What is required | Please output the listing that follows exactly, but keep all images out.

Dataset content |
----
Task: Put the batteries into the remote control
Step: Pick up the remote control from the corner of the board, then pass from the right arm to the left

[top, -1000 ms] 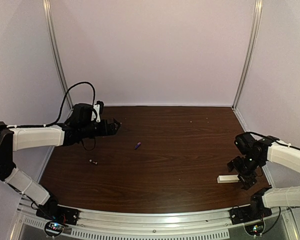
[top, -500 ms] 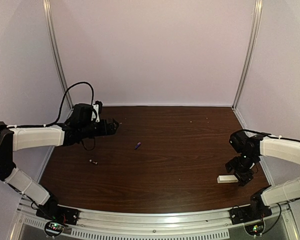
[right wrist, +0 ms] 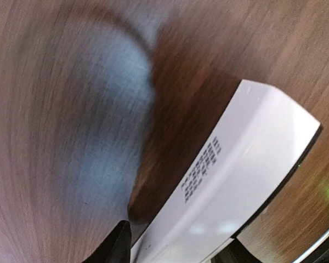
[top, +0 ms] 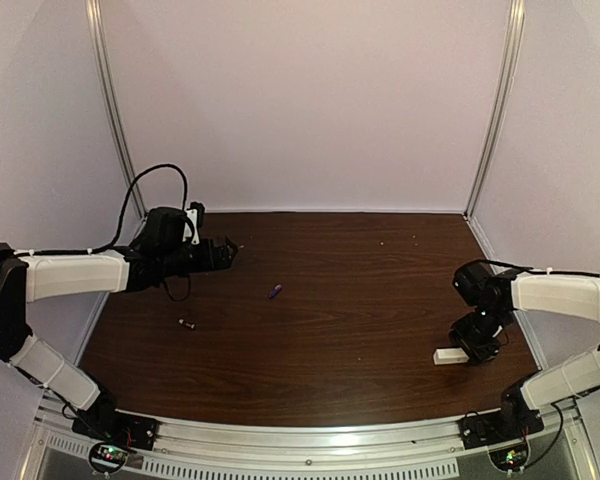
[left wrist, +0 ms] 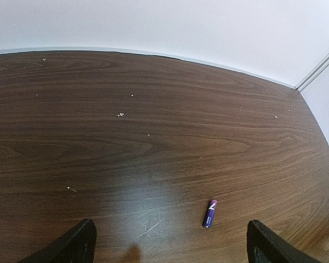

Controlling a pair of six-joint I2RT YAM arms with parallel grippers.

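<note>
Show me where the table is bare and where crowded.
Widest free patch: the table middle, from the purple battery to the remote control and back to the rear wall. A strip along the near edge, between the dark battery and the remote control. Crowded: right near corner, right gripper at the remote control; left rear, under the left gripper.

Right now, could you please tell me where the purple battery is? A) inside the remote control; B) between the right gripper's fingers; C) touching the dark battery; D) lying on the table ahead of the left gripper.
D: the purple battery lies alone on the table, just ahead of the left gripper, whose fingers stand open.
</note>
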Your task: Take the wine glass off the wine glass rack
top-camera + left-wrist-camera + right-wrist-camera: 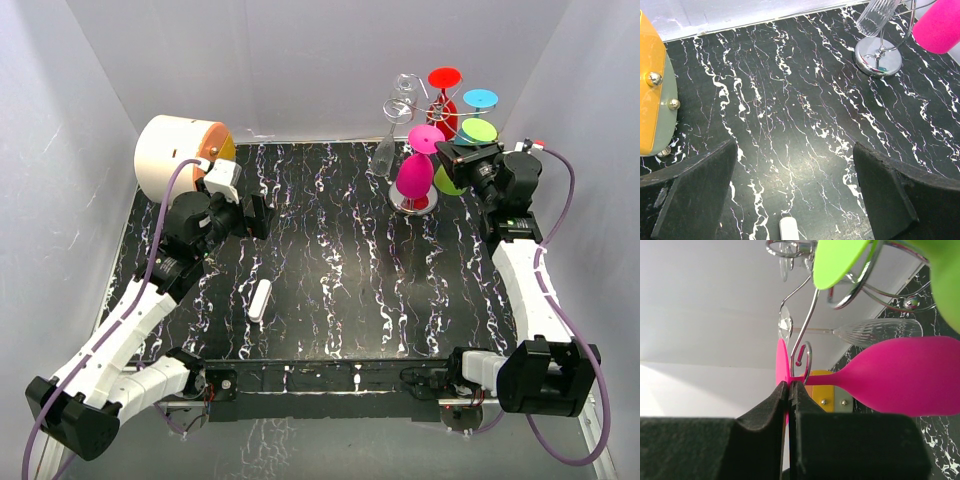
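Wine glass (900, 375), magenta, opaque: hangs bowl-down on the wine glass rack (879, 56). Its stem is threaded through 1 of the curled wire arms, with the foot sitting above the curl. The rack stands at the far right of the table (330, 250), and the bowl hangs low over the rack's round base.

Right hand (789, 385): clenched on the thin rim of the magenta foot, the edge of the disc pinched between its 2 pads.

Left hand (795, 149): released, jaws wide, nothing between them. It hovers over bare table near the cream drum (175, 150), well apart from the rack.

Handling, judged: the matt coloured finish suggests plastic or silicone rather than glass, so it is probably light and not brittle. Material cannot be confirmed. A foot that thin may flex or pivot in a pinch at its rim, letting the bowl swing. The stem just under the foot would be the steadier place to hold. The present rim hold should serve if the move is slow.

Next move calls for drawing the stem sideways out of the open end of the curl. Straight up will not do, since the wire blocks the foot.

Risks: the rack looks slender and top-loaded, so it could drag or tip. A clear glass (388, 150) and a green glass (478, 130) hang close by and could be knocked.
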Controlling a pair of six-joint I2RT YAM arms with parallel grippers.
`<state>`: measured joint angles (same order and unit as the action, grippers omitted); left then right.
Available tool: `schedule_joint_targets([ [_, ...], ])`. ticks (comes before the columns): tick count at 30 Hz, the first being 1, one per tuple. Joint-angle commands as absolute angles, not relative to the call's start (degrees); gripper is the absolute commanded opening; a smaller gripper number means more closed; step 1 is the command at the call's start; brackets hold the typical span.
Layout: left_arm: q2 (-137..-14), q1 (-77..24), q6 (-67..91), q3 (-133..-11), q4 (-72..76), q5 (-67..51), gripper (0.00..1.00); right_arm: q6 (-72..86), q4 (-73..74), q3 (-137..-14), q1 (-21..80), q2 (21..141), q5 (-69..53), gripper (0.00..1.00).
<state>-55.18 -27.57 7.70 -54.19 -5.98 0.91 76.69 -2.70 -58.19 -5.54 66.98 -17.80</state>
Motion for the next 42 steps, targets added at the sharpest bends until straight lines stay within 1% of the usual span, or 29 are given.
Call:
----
The answer |
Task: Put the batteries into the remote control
Step: Pick up the remote control from the corner of the board, then pass from the right arm to the left

[top, -1000 ms] 
[top, -500 ms] 
[right wrist, +0 ms] 
[top, +0 ms] 
[left wrist, +0 ms] 

Controlling a pair of six-joint I2RT YAM arms with parallel grippers.

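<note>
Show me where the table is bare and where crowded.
Widest free patch: the table middle, from the purple battery to the remote control and back to the rear wall. A strip along the near edge, between the dark battery and the remote control. Crowded: right near corner, right gripper at the remote control; left rear, under the left gripper.

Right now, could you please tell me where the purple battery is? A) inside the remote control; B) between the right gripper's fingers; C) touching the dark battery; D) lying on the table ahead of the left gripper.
D: the purple battery lies alone on the table, just ahead of the left gripper, whose fingers stand open.
</note>
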Your task: Take the wine glass off the wine glass rack
top-camera + left-wrist-camera + right-wrist-camera: 
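Wine glass (900, 375), magenta, opaque: hangs bowl-down on the wine glass rack (879, 56). Its stem is threaded through 1 of the curled wire arms, with the foot sitting above the curl. The rack stands at the far right of the table (330, 250), and the bowl hangs low over the rack's round base.

Right hand (789, 385): clenched on the thin rim of the magenta foot, the edge of the disc pinched between its 2 pads.

Left hand (795, 149): released, jaws wide, nothing between them. It hovers over bare table near the cream drum (175, 150), well apart from the rack.

Handling, judged: the matt coloured finish suggests plastic or silicone rather than glass, so it is probably light and not brittle. Material cannot be confirmed. A foot that thin may flex or pivot in a pinch at its rim, letting the bowl swing. The stem just under the foot would be the steadier place to hold. The present rim hold should serve if the move is slow.

Next move calls for drawing the stem sideways out of the open end of the curl. Straight up will not do, since the wire blocks the foot.

Risks: the rack looks slender and top-loaded, so it could drag or tip. A clear glass (388, 150) and a green glass (478, 130) hang close by and could be knocked.
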Controlling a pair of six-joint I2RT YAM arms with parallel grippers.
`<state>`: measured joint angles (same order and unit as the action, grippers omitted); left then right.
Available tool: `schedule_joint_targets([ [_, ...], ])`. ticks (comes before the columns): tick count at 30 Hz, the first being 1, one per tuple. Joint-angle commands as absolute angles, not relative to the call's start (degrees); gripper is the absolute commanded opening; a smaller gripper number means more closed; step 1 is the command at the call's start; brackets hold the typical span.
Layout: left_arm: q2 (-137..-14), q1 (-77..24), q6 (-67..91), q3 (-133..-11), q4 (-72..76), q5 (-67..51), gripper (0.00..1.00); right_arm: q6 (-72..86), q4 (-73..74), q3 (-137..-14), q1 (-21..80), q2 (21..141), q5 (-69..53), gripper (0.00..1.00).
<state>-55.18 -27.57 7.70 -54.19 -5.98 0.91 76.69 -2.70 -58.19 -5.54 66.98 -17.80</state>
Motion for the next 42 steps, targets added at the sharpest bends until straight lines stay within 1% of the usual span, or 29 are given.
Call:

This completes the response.